From: 'Strikes' (1979)
If there were ever the perfect song for the all the truckers out there, this one’s it. Featuring an absolutely blistering guitar solo, ‘Highway Song’ has enough adrenalin to keep you awake even on the longest of rides. You could argue that Blackfoot gets pigeonholed into the southern rock genre, when the fact is they lean more heavily towards the rock genre. But all that really matters is that ‘Strikes’ is so potentially dangerous it made perfect sense to put a poised cobra on the cover of the album.
From 'The Outlaws' (1975)
The Outlaws formed in Tampa, Florida in 1972, and after hitting the road for some intense touring, were the first act signed to Arista records by legendary guru Clive Davis. Heavily influenced by the Eagles and the Allman Brothers, the band's self-titled album brought them into the spotlight almost instantly. This song, nearly 10 minutes in length, definitely fits in that ‘long jam’ category and has a lot of time changes. At least the guitar solos are long enough to allow the listener ample time to check on the chicken getting deep-fried in the back room. Tater salad, anyone?

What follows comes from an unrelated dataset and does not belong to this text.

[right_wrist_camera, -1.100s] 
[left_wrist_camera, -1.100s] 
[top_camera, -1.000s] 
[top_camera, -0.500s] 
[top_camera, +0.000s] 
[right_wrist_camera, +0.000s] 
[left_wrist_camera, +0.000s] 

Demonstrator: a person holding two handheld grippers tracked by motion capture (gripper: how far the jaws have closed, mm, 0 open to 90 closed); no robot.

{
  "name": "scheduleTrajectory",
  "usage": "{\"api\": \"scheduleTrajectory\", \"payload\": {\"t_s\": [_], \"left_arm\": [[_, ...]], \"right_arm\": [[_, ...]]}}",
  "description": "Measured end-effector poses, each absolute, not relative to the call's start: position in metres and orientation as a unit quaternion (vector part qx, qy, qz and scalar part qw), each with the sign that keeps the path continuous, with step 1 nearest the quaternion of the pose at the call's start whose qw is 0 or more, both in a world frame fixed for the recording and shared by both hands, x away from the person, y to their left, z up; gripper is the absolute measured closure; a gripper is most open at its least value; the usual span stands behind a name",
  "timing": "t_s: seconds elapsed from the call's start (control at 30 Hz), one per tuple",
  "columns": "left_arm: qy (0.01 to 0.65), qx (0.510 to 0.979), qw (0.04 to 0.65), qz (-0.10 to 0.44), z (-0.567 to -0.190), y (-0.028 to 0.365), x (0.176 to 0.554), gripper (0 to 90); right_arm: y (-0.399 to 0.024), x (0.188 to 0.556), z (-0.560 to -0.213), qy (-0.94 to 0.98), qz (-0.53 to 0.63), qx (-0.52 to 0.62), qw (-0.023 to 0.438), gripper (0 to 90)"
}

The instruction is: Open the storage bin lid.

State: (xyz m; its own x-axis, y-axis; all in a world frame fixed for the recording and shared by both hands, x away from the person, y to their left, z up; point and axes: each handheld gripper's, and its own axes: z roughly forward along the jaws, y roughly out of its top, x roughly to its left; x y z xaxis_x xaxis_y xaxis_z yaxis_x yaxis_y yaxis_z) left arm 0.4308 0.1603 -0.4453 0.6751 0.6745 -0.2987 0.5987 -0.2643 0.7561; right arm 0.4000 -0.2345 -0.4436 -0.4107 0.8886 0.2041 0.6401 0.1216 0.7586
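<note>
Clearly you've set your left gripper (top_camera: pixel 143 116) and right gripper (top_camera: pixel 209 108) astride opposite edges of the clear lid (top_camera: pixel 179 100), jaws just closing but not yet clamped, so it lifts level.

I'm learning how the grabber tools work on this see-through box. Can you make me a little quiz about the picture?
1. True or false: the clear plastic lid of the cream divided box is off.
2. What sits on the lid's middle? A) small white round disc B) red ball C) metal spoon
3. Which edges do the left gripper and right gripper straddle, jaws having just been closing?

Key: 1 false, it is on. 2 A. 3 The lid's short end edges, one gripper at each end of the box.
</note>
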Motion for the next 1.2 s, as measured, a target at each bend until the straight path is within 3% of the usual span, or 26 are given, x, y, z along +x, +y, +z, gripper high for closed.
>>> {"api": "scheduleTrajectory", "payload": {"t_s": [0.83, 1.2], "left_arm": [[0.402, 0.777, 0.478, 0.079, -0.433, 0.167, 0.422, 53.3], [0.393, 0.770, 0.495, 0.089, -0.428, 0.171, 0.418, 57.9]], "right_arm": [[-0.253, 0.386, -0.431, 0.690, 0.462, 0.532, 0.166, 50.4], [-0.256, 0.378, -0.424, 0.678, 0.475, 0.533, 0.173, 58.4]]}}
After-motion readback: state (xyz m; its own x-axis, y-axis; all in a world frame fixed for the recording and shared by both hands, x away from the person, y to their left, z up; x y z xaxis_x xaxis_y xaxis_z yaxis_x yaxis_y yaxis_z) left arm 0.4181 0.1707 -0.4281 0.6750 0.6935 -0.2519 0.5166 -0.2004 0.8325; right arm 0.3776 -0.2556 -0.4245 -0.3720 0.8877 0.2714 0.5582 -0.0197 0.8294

From 'Second Helping' (1974)
If Birmingham has an anthem, hopefully this is it. Lynyrd Skynyrd, led by the late songwriter Ronnie Van Zant, may have a redneck image but it shouldn’t over-shadow the fact that Van Zant was a real rocker that wrote down to earth lyrics with a rebellious spirit. Big wheels, his kin, the southland, Neil Young and the good Lord all get a nod here, and that twang-fueled guitar riff is pretty unforgettable. Asking the question “does your conscience bother you?” mid-song before the honky-tonk piano comes in, is likely to make even the most conservative folks want to wave their bandanas high in the air.
From 'Marshall Tucker Band' (1973)
Starting out in South Carolina, the Marshall Tucker Band (not a man like so many people want to believe) still tour regularly, and one of their biggest hits ‘Can’t You See’ still gets serious airplay. Though recorded in 1973, it didn’t get released as a single until 1977. Next time you hear this song in public, take notice and you’ll make the strangest observation, especially if there is booze involved. There seems to be something about this particular song that makes the majority (very ironically) close their eyes and sway their head from left to right while singing the song's famous “Can’t you see” line. That universal connection earns this song the top spot on our southern rock songs list.